## Exercise prompt
Reproduce the entries shown below only from the line with "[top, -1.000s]" down to the line with "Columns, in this", keeping both end lines and copying each one exactly.

(Collected data)
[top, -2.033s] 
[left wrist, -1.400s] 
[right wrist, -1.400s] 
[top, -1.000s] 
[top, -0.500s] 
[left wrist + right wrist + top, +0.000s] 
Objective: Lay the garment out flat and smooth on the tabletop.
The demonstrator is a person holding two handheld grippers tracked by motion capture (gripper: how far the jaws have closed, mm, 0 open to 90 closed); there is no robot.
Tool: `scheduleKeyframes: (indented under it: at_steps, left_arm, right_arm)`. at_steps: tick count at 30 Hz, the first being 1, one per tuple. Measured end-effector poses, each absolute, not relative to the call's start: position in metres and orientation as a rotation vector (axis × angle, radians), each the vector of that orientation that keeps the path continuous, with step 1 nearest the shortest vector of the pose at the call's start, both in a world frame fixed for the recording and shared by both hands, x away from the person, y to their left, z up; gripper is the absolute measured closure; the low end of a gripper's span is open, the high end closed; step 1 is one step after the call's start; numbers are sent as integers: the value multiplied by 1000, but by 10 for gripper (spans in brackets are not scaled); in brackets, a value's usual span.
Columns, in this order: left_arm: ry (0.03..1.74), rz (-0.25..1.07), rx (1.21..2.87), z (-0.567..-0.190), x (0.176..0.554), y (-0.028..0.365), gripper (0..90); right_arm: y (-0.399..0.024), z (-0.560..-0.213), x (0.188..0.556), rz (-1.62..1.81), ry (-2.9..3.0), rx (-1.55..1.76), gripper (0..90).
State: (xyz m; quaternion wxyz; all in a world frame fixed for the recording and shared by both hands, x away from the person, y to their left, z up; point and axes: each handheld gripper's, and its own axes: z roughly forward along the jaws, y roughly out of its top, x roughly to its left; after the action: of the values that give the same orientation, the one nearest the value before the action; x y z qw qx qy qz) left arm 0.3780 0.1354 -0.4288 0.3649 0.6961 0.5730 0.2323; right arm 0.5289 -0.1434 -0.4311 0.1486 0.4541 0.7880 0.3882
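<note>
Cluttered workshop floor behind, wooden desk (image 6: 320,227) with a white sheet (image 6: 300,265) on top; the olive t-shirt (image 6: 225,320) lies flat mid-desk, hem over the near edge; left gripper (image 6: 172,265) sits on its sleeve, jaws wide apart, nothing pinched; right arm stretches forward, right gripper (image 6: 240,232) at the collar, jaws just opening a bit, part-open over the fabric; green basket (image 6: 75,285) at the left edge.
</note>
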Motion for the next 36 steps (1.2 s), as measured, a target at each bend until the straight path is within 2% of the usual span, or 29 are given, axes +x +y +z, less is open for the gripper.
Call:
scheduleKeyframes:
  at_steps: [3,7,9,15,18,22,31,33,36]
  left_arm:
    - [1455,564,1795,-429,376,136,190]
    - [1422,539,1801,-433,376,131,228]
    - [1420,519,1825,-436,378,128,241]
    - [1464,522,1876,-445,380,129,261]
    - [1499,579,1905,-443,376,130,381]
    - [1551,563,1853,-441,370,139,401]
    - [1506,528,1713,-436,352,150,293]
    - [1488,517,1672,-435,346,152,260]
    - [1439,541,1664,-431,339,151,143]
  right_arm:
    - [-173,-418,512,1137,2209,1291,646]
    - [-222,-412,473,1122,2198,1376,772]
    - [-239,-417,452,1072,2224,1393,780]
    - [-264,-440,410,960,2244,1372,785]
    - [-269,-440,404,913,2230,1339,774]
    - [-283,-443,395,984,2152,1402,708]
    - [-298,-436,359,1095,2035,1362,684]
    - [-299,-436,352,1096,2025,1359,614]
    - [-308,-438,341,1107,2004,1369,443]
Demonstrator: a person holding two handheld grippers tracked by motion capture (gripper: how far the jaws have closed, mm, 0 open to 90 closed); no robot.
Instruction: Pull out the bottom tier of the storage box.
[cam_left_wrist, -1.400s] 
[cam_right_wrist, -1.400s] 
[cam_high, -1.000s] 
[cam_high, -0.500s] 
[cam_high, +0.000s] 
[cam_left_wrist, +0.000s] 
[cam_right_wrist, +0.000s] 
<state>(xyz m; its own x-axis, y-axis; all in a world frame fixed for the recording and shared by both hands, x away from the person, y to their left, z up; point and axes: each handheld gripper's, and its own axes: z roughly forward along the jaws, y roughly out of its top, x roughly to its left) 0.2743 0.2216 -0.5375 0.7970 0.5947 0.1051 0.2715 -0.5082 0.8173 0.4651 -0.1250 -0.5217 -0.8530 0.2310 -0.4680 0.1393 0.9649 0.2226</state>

## Exercise output
[top, -1.000s] 
[top, -0.500s] 
[left wrist + right wrist + top, +0.000s] 
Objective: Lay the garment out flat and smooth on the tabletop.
The demonstrator is a person holding two handheld grippers tracked by motion capture (gripper: how far the jaws have closed, mm, 0 open to 90 closed); there is no robot.
Tool: `scheduleKeyframes: (indented under it: at_steps, left_arm, right_arm)`. at_steps: tick count at 30 Hz, the first being 1, one per tuple. Measured end-effector poses, each absolute, not relative to the call's start: position in metres and orientation as a rotation vector (axis × angle, radians), each the vector of that orientation that keeps the path continuous, with step 1 nearest the shortest vector of the pose at the call's start, both in a world frame fixed for the recording and shared by both hands, x away from the person, y to their left, z up; gripper is the absolute measured closure; the low end of a gripper's span is open, the high end closed; step 1 is one step after the call's start; numbers are sent as integers: the value multiplied by 1000, but by 10 for gripper (spans in brackets are not scaled); in brackets, a value's usual span.
Columns, in this order: left_arm: ry (0.03..1.74), rz (-0.25..1.07), rx (1.21..2.87), z (-0.567..-0.190), x (0.176..0.554), y (-0.028..0.365), gripper (0..90); right_arm: y (-0.399..0.024), z (-0.560..-0.213), x (0.188..0.556), rz (-1.62..1.81), ry (-2.9..3.0), rx (-1.55..1.76), gripper (0..90).

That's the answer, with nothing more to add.